WORK TASK
Within the listing below, count the lines that include "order" and give the count alone.

DATASET EXTRACT
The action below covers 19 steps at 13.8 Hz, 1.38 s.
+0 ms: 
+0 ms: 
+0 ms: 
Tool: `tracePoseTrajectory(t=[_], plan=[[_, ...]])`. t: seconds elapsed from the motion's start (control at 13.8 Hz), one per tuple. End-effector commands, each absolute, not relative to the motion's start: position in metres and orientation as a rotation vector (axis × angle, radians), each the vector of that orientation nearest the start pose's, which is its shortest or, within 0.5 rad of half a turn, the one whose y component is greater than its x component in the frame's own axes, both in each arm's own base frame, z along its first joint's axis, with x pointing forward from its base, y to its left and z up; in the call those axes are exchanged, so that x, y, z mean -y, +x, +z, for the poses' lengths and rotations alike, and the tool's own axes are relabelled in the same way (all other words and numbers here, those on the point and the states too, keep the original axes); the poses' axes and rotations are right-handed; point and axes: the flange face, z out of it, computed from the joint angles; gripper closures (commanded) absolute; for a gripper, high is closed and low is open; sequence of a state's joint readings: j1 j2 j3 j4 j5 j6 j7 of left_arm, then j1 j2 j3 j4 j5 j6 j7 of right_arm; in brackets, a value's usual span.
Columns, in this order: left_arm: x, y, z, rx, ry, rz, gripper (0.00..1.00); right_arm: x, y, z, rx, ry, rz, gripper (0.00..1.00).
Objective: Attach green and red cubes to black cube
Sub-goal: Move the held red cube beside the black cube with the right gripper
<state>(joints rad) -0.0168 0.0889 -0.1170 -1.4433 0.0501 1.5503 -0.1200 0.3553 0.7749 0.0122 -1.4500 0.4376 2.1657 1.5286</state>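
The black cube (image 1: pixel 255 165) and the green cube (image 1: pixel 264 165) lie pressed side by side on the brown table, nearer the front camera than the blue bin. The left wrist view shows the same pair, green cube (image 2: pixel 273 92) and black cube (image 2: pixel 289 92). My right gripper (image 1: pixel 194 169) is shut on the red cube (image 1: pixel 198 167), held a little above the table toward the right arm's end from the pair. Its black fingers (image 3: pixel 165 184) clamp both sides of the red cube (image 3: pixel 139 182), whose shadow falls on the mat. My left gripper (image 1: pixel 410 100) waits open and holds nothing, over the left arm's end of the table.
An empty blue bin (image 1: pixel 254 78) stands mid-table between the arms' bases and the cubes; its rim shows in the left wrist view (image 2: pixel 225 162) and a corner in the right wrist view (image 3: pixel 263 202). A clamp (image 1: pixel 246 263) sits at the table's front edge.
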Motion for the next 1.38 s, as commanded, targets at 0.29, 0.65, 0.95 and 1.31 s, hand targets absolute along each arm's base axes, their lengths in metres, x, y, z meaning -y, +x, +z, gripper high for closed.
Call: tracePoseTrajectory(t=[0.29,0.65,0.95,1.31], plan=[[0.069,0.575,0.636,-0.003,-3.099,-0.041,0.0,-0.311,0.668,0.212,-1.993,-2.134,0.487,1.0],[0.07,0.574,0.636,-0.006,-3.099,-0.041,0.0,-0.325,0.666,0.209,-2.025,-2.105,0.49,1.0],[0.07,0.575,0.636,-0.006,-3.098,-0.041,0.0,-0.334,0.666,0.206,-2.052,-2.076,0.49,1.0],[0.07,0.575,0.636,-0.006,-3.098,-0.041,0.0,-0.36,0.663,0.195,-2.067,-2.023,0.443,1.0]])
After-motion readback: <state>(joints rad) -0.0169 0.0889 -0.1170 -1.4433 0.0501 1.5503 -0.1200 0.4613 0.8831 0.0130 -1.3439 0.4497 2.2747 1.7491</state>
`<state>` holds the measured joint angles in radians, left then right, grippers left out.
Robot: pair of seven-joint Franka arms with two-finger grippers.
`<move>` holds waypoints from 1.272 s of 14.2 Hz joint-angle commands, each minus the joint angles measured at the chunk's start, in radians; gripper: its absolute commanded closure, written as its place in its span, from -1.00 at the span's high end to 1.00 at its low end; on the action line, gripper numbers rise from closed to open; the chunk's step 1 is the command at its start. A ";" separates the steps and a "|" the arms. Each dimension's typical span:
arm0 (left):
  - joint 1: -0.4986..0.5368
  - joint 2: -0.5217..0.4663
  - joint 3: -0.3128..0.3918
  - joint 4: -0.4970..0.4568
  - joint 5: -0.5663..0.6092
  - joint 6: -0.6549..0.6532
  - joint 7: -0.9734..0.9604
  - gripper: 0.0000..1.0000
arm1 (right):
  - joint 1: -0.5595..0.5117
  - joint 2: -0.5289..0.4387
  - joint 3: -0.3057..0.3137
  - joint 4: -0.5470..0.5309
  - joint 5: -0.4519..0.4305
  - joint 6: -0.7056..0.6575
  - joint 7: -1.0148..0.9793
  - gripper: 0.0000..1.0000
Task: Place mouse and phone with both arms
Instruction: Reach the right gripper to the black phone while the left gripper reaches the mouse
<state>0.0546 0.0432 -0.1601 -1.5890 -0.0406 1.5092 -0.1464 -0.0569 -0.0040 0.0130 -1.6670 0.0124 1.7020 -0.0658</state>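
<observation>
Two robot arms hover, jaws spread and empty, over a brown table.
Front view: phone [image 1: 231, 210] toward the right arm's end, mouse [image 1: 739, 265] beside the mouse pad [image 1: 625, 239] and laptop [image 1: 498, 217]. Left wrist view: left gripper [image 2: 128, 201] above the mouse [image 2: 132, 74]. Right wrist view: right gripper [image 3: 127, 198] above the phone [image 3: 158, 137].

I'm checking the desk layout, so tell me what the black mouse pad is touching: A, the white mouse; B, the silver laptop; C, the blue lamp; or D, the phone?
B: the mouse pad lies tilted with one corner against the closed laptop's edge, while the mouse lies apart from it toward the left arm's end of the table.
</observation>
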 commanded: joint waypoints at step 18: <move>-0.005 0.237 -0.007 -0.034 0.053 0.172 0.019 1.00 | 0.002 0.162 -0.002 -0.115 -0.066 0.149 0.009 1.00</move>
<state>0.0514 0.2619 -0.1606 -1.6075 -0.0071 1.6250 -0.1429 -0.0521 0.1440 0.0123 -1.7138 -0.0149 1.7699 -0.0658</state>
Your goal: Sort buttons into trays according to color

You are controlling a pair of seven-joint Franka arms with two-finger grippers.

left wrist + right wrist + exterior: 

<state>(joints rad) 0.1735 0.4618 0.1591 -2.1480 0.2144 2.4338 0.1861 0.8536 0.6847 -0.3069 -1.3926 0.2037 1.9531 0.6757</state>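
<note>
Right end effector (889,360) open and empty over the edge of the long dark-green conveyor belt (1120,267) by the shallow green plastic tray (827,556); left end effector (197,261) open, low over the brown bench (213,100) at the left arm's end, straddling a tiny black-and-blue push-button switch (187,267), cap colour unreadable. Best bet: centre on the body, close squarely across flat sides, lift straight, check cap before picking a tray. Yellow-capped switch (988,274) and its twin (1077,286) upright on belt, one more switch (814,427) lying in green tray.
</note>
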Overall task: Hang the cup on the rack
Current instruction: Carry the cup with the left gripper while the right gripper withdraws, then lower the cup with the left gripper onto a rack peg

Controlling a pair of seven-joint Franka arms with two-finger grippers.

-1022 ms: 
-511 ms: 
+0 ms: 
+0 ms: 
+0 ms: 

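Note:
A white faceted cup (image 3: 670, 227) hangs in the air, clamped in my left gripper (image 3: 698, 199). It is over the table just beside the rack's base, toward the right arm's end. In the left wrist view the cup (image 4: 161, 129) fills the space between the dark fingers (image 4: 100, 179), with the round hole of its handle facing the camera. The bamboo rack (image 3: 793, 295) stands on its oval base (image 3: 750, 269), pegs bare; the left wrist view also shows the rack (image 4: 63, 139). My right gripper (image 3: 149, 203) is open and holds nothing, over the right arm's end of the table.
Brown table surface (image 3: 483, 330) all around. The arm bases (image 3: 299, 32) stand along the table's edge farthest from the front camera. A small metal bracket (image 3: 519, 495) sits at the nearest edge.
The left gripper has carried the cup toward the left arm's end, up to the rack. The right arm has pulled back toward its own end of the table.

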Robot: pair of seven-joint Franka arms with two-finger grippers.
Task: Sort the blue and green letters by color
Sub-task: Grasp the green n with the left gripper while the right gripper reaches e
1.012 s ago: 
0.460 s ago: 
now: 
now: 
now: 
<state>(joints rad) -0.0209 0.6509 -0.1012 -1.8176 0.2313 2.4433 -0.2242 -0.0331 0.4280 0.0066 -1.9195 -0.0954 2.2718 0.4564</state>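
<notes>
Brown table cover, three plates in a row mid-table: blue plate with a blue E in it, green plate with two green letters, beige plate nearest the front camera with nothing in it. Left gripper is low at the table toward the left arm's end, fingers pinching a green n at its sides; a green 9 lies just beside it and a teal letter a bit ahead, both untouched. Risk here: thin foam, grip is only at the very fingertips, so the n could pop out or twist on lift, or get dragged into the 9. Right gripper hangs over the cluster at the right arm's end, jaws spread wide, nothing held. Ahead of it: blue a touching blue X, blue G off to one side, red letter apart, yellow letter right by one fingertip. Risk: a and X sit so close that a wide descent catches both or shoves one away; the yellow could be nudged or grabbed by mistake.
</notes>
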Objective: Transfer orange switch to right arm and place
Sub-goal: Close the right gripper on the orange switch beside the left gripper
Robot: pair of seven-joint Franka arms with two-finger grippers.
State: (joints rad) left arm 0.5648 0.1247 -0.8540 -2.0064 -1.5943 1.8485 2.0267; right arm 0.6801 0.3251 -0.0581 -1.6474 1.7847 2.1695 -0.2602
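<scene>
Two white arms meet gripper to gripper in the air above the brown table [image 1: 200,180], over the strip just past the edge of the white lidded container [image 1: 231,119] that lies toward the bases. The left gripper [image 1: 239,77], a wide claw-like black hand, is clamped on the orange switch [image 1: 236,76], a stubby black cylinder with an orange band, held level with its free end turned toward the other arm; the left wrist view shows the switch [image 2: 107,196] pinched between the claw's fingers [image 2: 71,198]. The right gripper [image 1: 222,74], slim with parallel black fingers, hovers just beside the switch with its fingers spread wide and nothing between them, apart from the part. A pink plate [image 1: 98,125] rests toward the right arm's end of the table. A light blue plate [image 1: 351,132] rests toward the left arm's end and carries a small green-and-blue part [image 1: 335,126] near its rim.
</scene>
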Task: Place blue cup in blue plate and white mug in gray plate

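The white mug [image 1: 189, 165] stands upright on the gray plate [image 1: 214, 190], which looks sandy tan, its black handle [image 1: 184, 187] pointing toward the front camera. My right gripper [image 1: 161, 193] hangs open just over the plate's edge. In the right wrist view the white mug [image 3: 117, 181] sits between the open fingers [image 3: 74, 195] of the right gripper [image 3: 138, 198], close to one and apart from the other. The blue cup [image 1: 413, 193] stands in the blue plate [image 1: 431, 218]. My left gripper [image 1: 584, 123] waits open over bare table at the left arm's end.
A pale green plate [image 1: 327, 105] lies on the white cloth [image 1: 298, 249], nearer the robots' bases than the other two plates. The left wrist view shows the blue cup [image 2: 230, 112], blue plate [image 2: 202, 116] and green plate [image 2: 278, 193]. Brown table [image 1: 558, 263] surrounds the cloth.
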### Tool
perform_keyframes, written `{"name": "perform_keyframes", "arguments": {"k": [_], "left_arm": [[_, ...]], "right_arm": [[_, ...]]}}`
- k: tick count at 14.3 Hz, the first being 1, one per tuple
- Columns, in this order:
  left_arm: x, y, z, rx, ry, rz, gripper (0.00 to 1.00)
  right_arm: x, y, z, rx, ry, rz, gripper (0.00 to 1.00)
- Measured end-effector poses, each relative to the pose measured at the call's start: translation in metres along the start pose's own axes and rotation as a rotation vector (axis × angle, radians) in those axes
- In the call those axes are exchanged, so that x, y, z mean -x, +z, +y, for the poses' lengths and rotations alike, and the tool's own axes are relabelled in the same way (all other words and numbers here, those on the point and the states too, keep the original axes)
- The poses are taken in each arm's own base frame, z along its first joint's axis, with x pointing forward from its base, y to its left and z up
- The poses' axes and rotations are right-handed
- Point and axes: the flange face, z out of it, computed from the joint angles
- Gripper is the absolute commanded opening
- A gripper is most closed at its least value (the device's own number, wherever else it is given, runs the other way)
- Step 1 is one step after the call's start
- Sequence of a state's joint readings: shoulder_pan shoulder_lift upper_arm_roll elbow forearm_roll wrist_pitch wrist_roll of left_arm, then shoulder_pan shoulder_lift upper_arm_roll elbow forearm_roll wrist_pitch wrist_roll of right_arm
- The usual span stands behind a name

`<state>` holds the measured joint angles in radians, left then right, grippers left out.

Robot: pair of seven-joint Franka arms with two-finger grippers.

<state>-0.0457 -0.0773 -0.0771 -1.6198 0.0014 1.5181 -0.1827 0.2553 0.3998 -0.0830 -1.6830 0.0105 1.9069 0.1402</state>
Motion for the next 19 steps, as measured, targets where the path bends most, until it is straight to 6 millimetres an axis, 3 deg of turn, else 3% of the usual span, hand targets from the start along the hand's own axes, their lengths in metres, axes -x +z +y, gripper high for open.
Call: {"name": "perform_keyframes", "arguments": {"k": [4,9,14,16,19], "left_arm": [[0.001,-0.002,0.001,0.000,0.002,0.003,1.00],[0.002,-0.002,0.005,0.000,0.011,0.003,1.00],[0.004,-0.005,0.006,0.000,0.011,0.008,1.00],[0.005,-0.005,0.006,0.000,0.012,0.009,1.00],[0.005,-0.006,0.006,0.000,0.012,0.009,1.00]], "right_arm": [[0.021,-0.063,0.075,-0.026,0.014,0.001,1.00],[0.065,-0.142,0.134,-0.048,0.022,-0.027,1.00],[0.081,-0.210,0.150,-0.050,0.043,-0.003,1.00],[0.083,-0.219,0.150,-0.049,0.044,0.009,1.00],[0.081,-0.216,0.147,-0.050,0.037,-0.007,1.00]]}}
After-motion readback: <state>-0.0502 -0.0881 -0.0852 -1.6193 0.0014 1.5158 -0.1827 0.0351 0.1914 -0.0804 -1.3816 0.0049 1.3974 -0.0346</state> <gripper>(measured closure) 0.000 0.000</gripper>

THE ANSWER
2